| At a glance | |
|---|---|
| Malware | Malicious browser extension / search hijacker (“Search for perplexity ai”) |
| Threat actor | Not attributed; operator-controlled infrastructure only |
| Targets | Chromium browser users looking for AI search tools |
| Delivery | Chrome Web Store listing spoofing Perplexity AI; look-alike domain |
| Capabilities | Default-search override, Omnibox query and keystroke capture, two-hop redirect |
| Source | Microsoft Threat Intelligence |
TL;DR
Microsoft found a fake Perplexity AI extension on the Chrome Web Store. It hijacked browser search and logged every query and keystroke. Google removed it after Microsoft reported the issue.
How the fake Perplexity AI extension spread
The add-on copied Perplexity’s branding to look real. It listed on the Chrome Web Store as “Search for perplexity ai.” Its support site used a look-alike domain that mimicked Perplexity’s real one.
After install, it opened a slick onboarding page. That page built trust and hid the changes it made to search settings.

How the search hijacking worked
The extension set itself as the browser’s default search provider. From then on, it captured what users typed in the address bar. A second setting also sent live search suggestions to the operator’s server.
So every typed character left the browser before any result loaded. As Microsoft put it, “This constitutes active user surveillance (keystroke-level capture) beyond simple search redirection.”
A two-hop redirect that hid the theft
The trick relied on two hops. First, the browser sent the query to the attacker’s domain, which logged it with headers and the user’s IP. Then a rule bounced the user to a real engine like Google or Bing.
The victim saw normal results and noticed nothing. Microsoft found the extension shipped with its own server code, which proved the logging was built in, not a side effect. The package even held disabled rules for Google and Bing, a hint at wider hijacking plans.
The build was modular by design. A background component could switch rule sets per provider on demand. That structure let one extension target Perplexity today and other engines later, with no visible change to the user.
Permissions a search tool should not need
The extension asked for network-rewriting powers through Manifest V3’s declarativeNetRequest API. A real AI search add-on has no need for those. It also allowed WebAssembly, which leaves room for future code without further review.
Who is behind it
Microsoft did not link the fake Perplexity AI extension to any named threat actor. The report points only to operator-controlled infrastructure. So attribution is not established.
Microsoft assessed the goal as search interception and data collection. It found no firm proof of credential theft. Even so, the access requested created real privacy and security risk.
This fits a growing wave of AI-themed extension abuse. Separately, Microsoft has tied a chat-skimming campaign to roughly 900,000 installs across more than 20,000 networks. Attackers keep using trusted AI brands to win quick installs.
How to stay protected
Audit your installed extensions and remove anything you do not recognize. Be wary of any add-on that wants to change your default search. Confirm an AI tool comes from its official vendor, not a look-alike site.

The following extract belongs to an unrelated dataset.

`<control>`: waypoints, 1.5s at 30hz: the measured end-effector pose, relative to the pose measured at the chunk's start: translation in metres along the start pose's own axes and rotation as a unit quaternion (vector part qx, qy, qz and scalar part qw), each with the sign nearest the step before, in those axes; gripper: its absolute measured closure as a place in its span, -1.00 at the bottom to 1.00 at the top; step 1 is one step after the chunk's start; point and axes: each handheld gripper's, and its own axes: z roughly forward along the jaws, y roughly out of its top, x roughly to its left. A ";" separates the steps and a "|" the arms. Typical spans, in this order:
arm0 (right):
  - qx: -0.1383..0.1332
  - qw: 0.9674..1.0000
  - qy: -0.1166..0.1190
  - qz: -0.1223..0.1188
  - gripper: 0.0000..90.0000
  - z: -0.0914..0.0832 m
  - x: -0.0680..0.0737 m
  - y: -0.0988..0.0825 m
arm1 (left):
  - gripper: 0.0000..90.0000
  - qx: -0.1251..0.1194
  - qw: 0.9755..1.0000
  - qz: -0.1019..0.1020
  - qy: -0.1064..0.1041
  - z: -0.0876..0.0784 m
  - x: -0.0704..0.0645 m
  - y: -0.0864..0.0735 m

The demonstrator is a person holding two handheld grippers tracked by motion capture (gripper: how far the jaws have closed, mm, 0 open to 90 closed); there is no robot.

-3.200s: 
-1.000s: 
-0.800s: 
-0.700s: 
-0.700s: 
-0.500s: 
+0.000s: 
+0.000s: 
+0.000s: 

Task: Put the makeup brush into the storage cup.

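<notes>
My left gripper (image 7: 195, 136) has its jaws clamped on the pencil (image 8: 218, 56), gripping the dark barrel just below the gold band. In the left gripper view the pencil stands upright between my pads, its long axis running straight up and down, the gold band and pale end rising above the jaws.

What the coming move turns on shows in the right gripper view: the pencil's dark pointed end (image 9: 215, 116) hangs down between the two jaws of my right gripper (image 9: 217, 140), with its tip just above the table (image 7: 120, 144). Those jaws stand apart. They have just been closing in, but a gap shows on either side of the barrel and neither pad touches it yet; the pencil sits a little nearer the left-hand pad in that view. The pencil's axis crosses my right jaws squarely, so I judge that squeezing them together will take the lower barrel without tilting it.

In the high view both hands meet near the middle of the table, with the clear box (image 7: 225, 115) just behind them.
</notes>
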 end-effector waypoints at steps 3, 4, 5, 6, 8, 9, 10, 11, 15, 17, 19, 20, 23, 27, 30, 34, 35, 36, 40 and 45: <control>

For teams, allow only approved extensions through browser policy. Then watch for changed search settings and traffic to unfamiliar search domains. User awareness training also helps, since AI branding now drives these lures.
If you ran “Search for perplexity ai,” remove it and reset your default search engine. After that, review your browsing history and recent searches for anything sensitive. Microsoft also published indicators and hunting queries that defenders can use to spot the extension and its traffic.